I felt I was in The Shining as I traipsed along the corridors to my room, which boasted a garish blue patterned carpet and walls that were either bright orange, blue or yellow. It was
just a complete car crash of a hotel.

I had been given a little windowless cell-like room with really loud aircon rattling throughout the night that was uncomfortably chilly. Lying there, unable to sleep, I speculated whether it was spreading Legionnaires’ disease. When I turned off the air conditioning the room became far too hot after a few minutes. The controls of course didn’t work, so those were my only climate control options.

The two single beds were augmented by an ugly wardrobe and less than stylish glass and metal table and side table. However the room was generally clean apart from the odd grubby area on the walls and ceiling. There was one luxury, a kettle – but it was far too big for the basin so I ended up spilling water everywhere, trying to get it out of the sink when it was filled.

The interior designer had gone for the shabby chic look in my room, with the emphasis on shabby

It’s sad that there’s this hotel chain, which going by its long track record of widespread terrible reviews, clearly despises the paying public – and its staff arguably – so much. Britannia owns more than 60 hotels around the country, and tragically many of them are listed, with impressive histories, and in prime locations. Wouldn’t it be nice if this was a hotel chain interested in restoring these buildings to their former glory?

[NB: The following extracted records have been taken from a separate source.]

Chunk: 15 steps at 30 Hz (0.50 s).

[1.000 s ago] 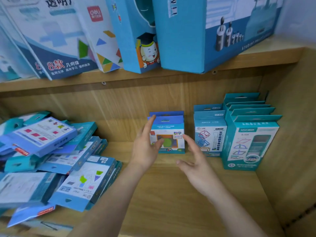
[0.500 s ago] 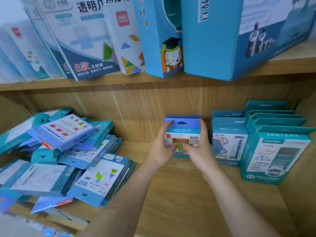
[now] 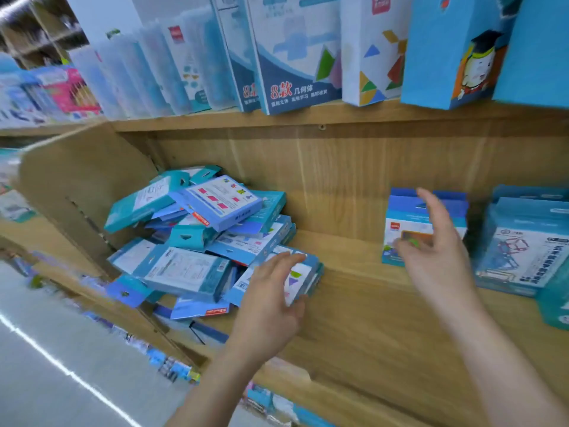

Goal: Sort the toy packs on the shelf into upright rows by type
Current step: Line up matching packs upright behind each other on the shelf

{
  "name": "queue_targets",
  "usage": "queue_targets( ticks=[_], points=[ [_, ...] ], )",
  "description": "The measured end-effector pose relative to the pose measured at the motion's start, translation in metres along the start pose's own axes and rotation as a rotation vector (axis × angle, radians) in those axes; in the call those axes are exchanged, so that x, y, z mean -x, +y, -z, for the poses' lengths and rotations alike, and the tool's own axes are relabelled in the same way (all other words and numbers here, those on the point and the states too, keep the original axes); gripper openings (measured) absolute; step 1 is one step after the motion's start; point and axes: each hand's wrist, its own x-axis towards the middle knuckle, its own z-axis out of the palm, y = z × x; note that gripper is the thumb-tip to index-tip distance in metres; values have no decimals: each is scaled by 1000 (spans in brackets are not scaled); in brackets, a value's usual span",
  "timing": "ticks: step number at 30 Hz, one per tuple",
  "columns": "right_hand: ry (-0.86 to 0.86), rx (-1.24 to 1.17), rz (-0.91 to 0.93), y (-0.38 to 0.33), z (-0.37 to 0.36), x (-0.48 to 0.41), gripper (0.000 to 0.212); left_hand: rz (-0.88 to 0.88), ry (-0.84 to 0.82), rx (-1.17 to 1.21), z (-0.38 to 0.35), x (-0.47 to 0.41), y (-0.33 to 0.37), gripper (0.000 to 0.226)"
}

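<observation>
A jumbled heap of blue and teal toy packs [image 3: 197, 238] lies at the left of the wooden shelf [image 3: 354, 303]. My left hand [image 3: 271, 300] reaches over the nearest flat pack [image 3: 300, 272] at the heap's right edge, fingers spread and touching its face. A short upright row of blue packs [image 3: 403, 217] stands against the back panel. My right hand [image 3: 437, 251] hovers in front of that row with its fingers loose and nothing in them. Further right stand upright teal packs [image 3: 523, 248] with line drawings.
Tall boxes [image 3: 292, 57] lean along the upper shelf. A wooden divider [image 3: 77, 192] closes the compartment on the left. Bare shelf board lies between the heap and the upright rows. An aisle floor [image 3: 46, 380] shows at the lower left.
Both hands have let go of the upright blue pack. My left hand has swung left onto the heap; my right hand has drawn back slightly. The view has turned to the left.
</observation>
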Motion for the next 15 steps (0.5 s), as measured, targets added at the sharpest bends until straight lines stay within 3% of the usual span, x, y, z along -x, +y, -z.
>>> queue_targets(
  ticks=[4, 6, 10, 15],
  points=[
    [-302, 43, 61, -9, -43, 40, 73, -19, -282, -343, 21, 28, -53, 77],
    [-473, 173, 128, -8, -69, 59, 75, -33, -307, -473, 22, 33, -76, 75],
    [-677, 381, 156, -7, -110, 88, 78, 29, -254, -437, 24, 29, -99, 70],
    [-721, 451, 115, -14, -127, 102, 83, 39, -232, -338, 31, 28, -108, 69]
  ],
)
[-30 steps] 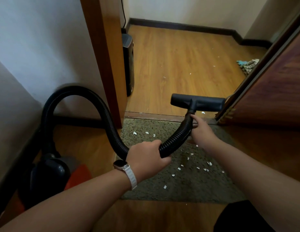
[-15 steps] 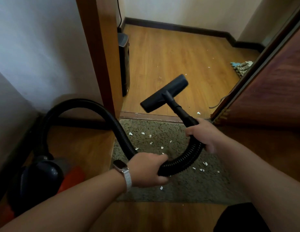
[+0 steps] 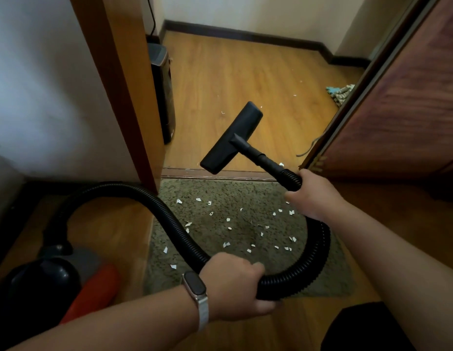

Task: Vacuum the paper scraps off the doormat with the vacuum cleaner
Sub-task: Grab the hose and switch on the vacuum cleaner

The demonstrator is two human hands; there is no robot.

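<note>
An olive-green doormat (image 3: pixel 220 193) lies before the doorway, dotted with several white paper scraps (image 3: pixel 226 244). A black ribbed vacuum hose (image 3: pixel 319 249) loops over the mat. My left hand (image 3: pixel 233 287), a watch on its wrist, grips the hose near the mat's front edge. Further up, my right hand (image 3: pixel 314 196) holds the hose just below the rigid tube. The black floor nozzle (image 3: pixel 233 138) hangs in the air above the threshold, turned diagonally. The black and red vacuum body (image 3: pixel 55 282) sits on the floor at lower left.
A wooden door frame (image 3: pixel 124 97) stands at left, with a dark appliance (image 3: pixel 163 92) behind it. A brown door (image 3: pixel 397 110) is open at right. A few scraps and a cloth (image 3: pixel 340 93) lie on the wooden floor beyond the threshold.
The nozzle has turned from crosswise to diagonal and swung left and up. My right hand moved right and back, and the hose now sags in a wide loop between my hands.
</note>
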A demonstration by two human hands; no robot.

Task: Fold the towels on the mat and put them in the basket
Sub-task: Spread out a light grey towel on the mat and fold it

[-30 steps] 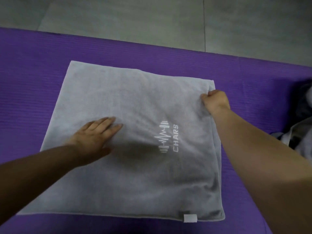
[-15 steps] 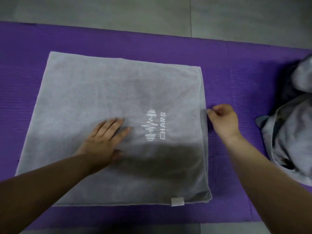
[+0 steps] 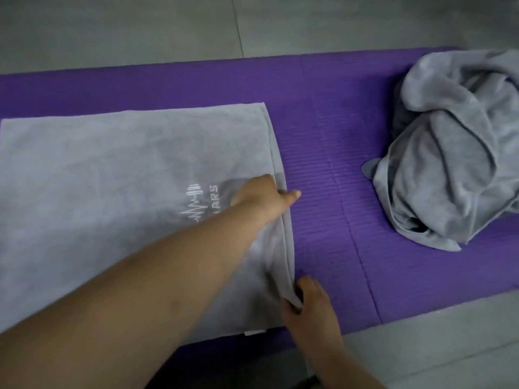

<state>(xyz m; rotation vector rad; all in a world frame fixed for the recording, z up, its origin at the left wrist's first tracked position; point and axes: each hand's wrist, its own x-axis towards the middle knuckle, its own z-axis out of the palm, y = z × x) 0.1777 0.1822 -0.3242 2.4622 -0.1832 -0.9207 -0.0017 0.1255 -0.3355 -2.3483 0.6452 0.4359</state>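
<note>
A grey folded towel [image 3: 112, 197] with a white logo lies flat on the purple mat [image 3: 323, 141], filling the left half of the view. My left hand [image 3: 262, 196] reaches across it to its right edge, about midway along, and grips that edge with the thumb pointing right. My right hand [image 3: 306, 304] pinches the same edge near the front right corner, where the cloth bunches up a little. The basket is not in view.
A crumpled heap of grey towels [image 3: 449, 153] sits on the mat's right end. Grey tiled floor [image 3: 140, 26] lies beyond the mat, and more of it shows at the front right.
My left hand left the towel's middle and crossed to its right edge. My right hand slid down that edge toward the front corner and took hold. The view swung right, showing the heap.
</note>
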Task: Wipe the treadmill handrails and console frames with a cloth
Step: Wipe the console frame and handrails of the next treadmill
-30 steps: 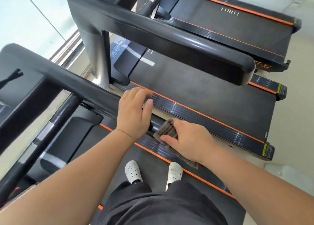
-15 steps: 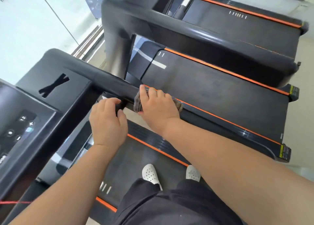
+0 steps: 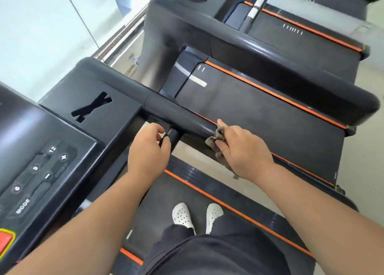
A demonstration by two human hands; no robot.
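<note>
Sliding away from the console [image 3: 62, 141], the person's right hand [image 3: 243, 148] clutches the cloth [image 3: 217, 143] against the handrail [image 3: 180, 114] (nearest treadmill); left hand [image 3: 147, 152] curls beside a short grip bar [image 3: 174, 138], hold unclear.

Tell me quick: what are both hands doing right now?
Left hand: closed, gripping the short bar.
Right hand: closed, holding the cloth against the handrail.

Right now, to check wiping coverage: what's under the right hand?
A bunched brown cloth, gripped by the right hand against the end of the handrail, its tail hanging below. The rail surface beneath cloth and palm is covered.
</note>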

If you have the misfortune to stay in one I urge you to check the safety features it has at the start of your visit. In the last nine years there have been fires at Britannia hotels in Brighton, Aberdeen, Manchester and Torquay – the latter wasn’t Fawlty Towers, by the way.

Britannia Hotels is owned by hotel tycoon Alex Langsam, 87. According to this year’s Sunday Times Rich List, he is estimated to be worth £410m. In 2013 he lost a legal battle linked to his move to avoid paying tax in the UK. The Manchester Evening News reported at the time that in delivering his verdict Lord Justice Longmore said “At first sight, Mr Langsam’s claim is highly unusual, if not unprecedented. He is an astute businessman who has lived most of his life in the United Kingdom, yet he is anxious to rely on his father’s domicile of origin which was Austrian and thus himself qualify for the status of a ‘non-domicile’ as his father’s dependent with all the tax advantages that go with that status.”

Needless to say, he lost the case.

I don’t think I could go to bed happy being so rich yet caring so little about my hotels, staff and customers. I certainly couldn’t go to bed happy if it was one of the Britannia hotels I have had to stay in.